Frequently Asked Questions

How does a GLP-1 receptor agonist cause weight loss?
GLP-1 (glucagon-like peptide-1) receptor agonists mimic a naturally occurring gut hormone that is released after eating. They reduce appetite by acting on hypothalamic receptors, slow gastric emptying so you feel full longer, and decrease food cravings. Semaglutide and tirzepatide both activate GLP-1 receptors; tirzepatide additionally activates GIP (glucose-dependent insulinotropic polypeptide) receptors, which may explain its greater average weight loss in trials.
What do clinical trials show about average weight loss?
The STEP 1 trial (semaglutide 2.4 mg) showed an average body weight reduction of approximately 14.9% over 68 weeks. The SURMOUNT-1 trial (tirzepatide 15 mg) showed an average reduction of approximately 20.9% over 72 weeks. These figures are averages across trial participants — individual results varied substantially.
Why does weight loss plateau after several months?
The body adapts to weight loss through several compensatory mechanisms: reduced resting metabolic rate, hormonal changes that increase hunger (rising ghrelin, falling leptin), and increased caloric efficiency. This is sometimes called metabolic adaptation. GLP-1 agonists suppress appetite but cannot fully override these physiological adaptations at higher dose levels.
How can I preserve muscle mass during GLP-1 therapy?
Research suggests that resistance training (weight lifting) 2-3 times per week, combined with adequate protein intake (1.2-1.6 g per kg of body weight per day), helps preserve lean muscle mass during rapid weight loss on GLP-1 therapy. Studies on semaglutide show that roughly 25-40% of weight lost can be lean mass without exercise intervention, making resistance training important.
Who is eligible for GLP-1 therapy for weight loss?
FDA-approved indications for semaglutide (Wegovy) and tirzepatide (Zepbound) for chronic weight management include adults with a BMI of 30 or higher, or a BMI of 27 or higher with at least one weight-related comorbidity (such as type 2 diabetes, hypertension, or dyslipidemia). Eligibility is determined by a licensed healthcare provider.
What are the most common side effects?
The most common side effects are gastrointestinal: nausea, vomiting, diarrhea, and constipation. These are most pronounced when starting the medication and during dose escalation, and typically improve over time. The slow dose escalation schedule is specifically designed to minimize these effects. More serious but rare risks include pancreatitis, gallbladder disease, and thyroid C-cell tumors (in animal studies). Discuss the full risk profile with a healthcare provider.

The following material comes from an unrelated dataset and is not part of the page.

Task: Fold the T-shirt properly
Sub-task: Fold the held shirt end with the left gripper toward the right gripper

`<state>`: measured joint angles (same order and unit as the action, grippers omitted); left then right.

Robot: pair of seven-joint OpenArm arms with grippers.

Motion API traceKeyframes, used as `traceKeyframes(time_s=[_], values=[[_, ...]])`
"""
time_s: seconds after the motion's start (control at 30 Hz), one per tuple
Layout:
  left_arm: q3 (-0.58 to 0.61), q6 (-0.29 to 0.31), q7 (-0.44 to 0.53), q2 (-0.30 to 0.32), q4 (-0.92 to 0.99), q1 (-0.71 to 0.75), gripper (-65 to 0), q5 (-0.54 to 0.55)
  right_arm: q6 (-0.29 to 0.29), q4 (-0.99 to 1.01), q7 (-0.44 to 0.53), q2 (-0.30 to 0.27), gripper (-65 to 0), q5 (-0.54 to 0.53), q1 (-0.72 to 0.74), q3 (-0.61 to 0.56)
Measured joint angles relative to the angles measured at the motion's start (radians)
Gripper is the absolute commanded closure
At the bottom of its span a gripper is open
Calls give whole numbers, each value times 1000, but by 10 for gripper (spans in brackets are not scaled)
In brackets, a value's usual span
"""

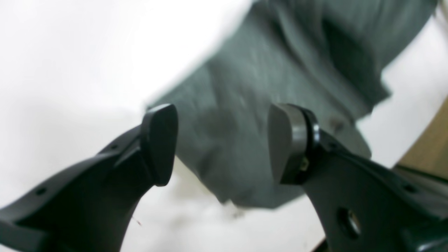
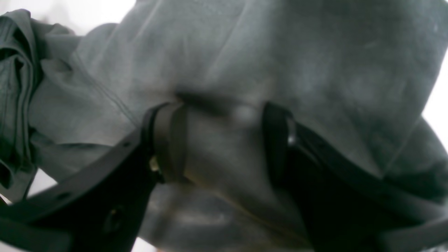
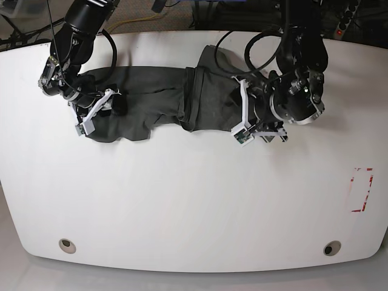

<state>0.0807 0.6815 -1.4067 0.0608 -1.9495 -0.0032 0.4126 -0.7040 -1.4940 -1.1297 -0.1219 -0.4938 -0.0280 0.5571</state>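
Two arms worked over one dark grey T-shirt [image 3: 163, 103], which lay stretched sideways across the far half of the white table [image 3: 194, 206], running from about nine o'clock toward two o'clock in the base view. Its middle was bunched into a thick ridge of folds, and a wrinkled flap hung toward six o'clock near the left end.

At nine o'clock in the base view the right gripper [image 2: 224, 140] sat low on the cloth. Its wrist view showed the jaws set moderately apart with a hump of shirt fabric rising between them and seeming to touch both pads; whether it was truly pinched or merely straddled I could not tell. A crumpled sleeve or hem lay at nine o'clock in that view.

At three o'clock in the base view the left gripper [image 1: 224, 143] hung by the shirt's other end. Its jaws stood wide, with nothing between them, and a corner of the shirt lay past the tips toward twelve and one o'clock, with bare table to either side. That picture was blurred, so I could not say whether the tips touched the cloth.

By my judgement the fold was barely under way. The garment was neither flat nor squared: no clean crease showed, the sleeves were not tucked, and the outline was ragged. Smoothing it, bringing the sides in and doubling it over all appeared still to be done.
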Motion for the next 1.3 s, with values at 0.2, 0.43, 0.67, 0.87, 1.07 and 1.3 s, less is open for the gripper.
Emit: traceKeyframes(time_s=[0.2, 0.43, 0.67, 0.87, 1.07, 1.3], values=[[124, -1, 105, 85, 12, 52, -374, -9, 0, -2, 0, 0, -327, 0, 1, -1], [340, 1, 174, 74, 123, 33, -374, 4, 1, -3, -6, 14, -327, 1, 3, 0], [349, 0, 167, 24, 156, -64, -372, -8, 0, -3, -4, 28, -327, -1, 4, -3], [245, 1, 174, 16, 38, -82, -372, 4, 0, -3, -4, 27, -327, -3, 4, -3], [259, 0, 169, 35, 82, -103, -372, -54, 0, -4, -6, 27, -327, -1, 6, -3], [393, -1, 167, 50, 281, -171, -372, -74, 0, -4, -6, 28, -327, 0, 6, -2]])
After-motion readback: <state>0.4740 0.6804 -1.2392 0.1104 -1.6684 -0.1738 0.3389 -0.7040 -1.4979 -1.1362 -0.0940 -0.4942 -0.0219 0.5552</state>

What happens if I stop taking the medication?
Clinical trial data shows that most patients regain significant weight after stopping GLP-1 therapy. The STEP 4 trial found participants regained two-thirds of their lost weight within one year of stopping semaglutide. This suggests GLP-1 agonists require long-term use to maintain weight loss, similar to other chronic disease medications.